### What this task involves
Your answer must be an exact copy of the listing below.

### Available data
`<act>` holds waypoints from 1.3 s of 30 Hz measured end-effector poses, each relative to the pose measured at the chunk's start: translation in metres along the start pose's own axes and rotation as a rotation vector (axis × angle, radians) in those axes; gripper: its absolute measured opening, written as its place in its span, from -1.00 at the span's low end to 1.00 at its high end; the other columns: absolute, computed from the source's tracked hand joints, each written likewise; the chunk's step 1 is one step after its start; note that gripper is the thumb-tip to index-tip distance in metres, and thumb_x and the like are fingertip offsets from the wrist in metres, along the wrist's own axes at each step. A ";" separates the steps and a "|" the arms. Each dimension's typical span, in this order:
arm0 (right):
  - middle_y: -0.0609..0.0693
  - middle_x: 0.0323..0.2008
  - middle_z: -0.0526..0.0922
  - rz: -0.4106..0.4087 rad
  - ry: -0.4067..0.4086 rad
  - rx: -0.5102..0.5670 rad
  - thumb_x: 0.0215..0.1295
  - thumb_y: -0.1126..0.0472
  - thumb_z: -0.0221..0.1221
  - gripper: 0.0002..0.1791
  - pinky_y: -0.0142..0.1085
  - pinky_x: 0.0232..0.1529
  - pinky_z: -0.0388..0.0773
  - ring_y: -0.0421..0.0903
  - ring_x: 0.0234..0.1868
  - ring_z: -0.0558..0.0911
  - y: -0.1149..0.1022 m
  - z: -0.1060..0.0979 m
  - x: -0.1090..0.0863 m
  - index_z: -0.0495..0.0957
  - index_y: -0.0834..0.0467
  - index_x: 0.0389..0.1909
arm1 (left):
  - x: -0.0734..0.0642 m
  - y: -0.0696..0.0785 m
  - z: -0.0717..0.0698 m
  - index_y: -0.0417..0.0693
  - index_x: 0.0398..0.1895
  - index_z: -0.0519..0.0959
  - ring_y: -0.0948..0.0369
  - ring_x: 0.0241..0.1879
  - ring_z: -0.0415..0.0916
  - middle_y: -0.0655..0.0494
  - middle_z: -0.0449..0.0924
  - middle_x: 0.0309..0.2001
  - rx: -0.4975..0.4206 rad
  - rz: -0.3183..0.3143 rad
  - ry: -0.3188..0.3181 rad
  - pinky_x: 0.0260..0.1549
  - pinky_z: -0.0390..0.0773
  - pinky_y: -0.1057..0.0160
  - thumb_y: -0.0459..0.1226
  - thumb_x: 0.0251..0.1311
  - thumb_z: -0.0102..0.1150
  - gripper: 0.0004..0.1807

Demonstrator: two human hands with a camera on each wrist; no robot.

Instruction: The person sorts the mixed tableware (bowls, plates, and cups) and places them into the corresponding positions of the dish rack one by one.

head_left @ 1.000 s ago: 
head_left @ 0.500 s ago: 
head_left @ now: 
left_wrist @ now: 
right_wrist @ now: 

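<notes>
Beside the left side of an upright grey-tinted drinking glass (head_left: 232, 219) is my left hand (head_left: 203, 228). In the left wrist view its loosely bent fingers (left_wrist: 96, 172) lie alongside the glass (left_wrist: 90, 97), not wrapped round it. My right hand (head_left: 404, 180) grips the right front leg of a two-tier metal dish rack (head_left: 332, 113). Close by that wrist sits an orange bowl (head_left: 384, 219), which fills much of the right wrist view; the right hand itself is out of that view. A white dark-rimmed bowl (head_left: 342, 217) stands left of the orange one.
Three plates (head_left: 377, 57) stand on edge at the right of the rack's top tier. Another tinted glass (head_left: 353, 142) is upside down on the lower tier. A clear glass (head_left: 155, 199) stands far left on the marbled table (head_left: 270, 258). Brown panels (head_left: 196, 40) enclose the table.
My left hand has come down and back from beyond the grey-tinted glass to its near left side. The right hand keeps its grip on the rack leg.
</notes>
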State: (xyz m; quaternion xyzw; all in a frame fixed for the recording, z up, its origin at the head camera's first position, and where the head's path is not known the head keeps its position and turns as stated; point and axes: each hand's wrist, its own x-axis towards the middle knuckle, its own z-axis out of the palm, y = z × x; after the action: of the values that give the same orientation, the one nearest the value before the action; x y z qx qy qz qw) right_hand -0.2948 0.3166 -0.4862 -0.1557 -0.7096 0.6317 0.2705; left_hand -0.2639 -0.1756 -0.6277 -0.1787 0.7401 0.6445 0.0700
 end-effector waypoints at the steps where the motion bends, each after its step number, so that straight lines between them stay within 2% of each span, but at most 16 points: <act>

### Task response
`<act>` holds waypoints from 1.3 s of 30 Hz measured end-effector poses, each relative to the pose measured at the chunk's start: translation in metres along the start pose's own axes and rotation as a rotation vector (axis × angle, radians) in those axes; gripper: its absolute measured opening, written as its place in its span, from -1.00 at the span's low end to 1.00 at its high end; the other columns: absolute, computed from the source's tracked hand joints, each written likewise; the chunk's step 1 is one step after its start; note that gripper is the thumb-tip to index-tip distance in metres, and thumb_x and the like are fingertip offsets from the wrist in metres, along the wrist's own axes at each step. A ";" separates the steps and a "|" the arms. Each dimension's typical span, in this order:
arm0 (right):
  - middle_y: -0.0609..0.0693
  - middle_x: 0.0323..0.2008
  - middle_z: -0.0526..0.0922
  - rz: -0.4106..0.4087 rad
  - ry: -0.4067..0.4086 rad
  - rx: -0.5102..0.5670 rad
  - thumb_x: 0.0215..0.1295
  - thumb_y: -0.1126..0.0472
  - thumb_z: -0.0221..0.1221
  - gripper: 0.0002..0.1791
  - pinky_y: -0.0142..0.1085
  - pinky_x: 0.0232..0.1529
  - pinky_z: -0.0388..0.0773
  - ring_y: -0.0421..0.0903
  - ring_x: 0.0234..0.1868
  - ring_z: -0.0558..0.0911
  - y: -0.1149..0.1022 m
  - z: -0.1060..0.0979 m
  - x: -0.1090..0.0863 m
  - index_z: -0.0495..0.0957
  - index_y: -0.0834..0.0467
  - index_x: 0.0389..0.1909
arm1 (left):
  - x: -0.0734..0.0642 m
  - y: -0.0696..0.0785 m
  - z: -0.0717..0.0698 m
  - index_y: -0.0417..0.0693
  - index_x: 0.0398..0.1895
  - index_z: -0.0519..0.0959
  - ring_y: -0.0948..0.0369
  - ring_x: 0.0241..0.1879
  - ring_z: -0.0415..0.0916
  - middle_y: -0.0655..0.0494
  - middle_z: -0.0449..0.0924
  - middle_x: 0.0309..0.2001
  - rx: -0.4975..0.4206 rad
  - rz: -0.3183..0.3143 rad
  - ry: -0.3188..0.3181 rad
  - pinky_x: 0.0260..0.1549
  - pinky_z: -0.0390..0.0773
  - pinky_y: -0.1057..0.0160
  - thumb_y: -0.0459..0.1226
  - thumb_x: 0.0251..0.1311
  - thumb_z: -0.0102..0.1150
  - gripper: 0.0004..0.1807

Demonstrator: two human hands with a camera on each wrist; no robot.

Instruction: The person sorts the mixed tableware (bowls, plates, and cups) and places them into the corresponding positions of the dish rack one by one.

head_left @ 1.000 s ago: 
head_left @ 0.500 s ago: 
head_left @ now: 
left_wrist @ now: 
right_wrist @ now: 

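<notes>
Beside the left side of an upright grey-tinted drinking glass (head_left: 232, 219) is my left hand (head_left: 203, 228). In the left wrist view its loosely bent fingers (left_wrist: 96, 172) lie alongside the glass (left_wrist: 90, 97), not wrapped round it. My right hand (head_left: 404, 180) grips the right front leg of a two-tier metal dish rack (head_left: 332, 113). Close by that wrist sits an orange bowl (head_left: 384, 219), which fills much of the right wrist view; the right hand itself is out of that view. A white dark-rimmed bowl (head_left: 342, 217) stands left of the orange one.
Three plates (head_left: 377, 57) stand on edge at the right of the rack's top tier. Another tinted glass (head_left: 353, 142) is upside down on the lower tier. A clear glass (head_left: 155, 199) stands far left on the marbled table (head_left: 270, 258). Brown panels (head_left: 196, 40) enclose the table.
My left hand has come down and back from beyond the grey-tinted glass to its near left side. The right hand keeps its grip on the rack leg.
</notes>
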State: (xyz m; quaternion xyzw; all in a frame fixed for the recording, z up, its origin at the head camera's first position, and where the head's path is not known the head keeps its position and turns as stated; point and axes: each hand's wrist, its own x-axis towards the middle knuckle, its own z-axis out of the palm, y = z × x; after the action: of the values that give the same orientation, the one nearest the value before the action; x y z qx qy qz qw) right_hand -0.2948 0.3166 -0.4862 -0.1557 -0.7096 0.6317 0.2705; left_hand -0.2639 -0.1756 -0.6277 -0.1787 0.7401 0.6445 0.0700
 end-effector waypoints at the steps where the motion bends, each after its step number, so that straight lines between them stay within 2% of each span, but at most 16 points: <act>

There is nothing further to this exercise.